## Problem to work on
Search the material for "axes" and copy each line in which it is found.

#### Data extract ####

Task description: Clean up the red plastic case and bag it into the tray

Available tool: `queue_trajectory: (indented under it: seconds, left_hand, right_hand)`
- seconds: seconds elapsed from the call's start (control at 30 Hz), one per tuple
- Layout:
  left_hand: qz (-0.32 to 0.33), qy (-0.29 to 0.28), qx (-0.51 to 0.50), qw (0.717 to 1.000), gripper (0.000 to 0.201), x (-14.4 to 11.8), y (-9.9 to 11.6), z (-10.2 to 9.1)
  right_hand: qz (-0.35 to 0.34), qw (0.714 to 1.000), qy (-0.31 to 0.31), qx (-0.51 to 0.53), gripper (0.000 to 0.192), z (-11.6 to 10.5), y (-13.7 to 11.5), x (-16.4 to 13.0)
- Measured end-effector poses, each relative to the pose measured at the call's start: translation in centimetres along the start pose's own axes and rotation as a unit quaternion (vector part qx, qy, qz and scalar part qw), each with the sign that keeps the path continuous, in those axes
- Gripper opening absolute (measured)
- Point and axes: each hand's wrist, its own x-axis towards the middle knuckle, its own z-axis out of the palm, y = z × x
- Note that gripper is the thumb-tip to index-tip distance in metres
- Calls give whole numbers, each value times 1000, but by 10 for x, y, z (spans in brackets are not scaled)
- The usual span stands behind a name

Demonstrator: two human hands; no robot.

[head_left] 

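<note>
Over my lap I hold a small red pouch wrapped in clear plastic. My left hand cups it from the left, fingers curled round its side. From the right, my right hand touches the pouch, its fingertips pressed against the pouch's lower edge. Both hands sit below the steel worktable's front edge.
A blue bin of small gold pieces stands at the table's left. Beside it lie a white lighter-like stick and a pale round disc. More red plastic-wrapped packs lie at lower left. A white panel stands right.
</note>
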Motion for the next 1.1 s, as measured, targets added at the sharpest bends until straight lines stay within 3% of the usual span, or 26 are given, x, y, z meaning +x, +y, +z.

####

## Solution to this task
- Measured end-effector poses, each relative to the pose measured at the call's start: translation in centimetres along the start pose's own axes and rotation as a unit quaternion (vector part qx, qy, qz and scalar part qw), each with the sign that keeps the path continuous, in those axes
- Point and axes: each hand's wrist, its own x-axis towards the middle knuckle, its own z-axis out of the palm, y = z × x

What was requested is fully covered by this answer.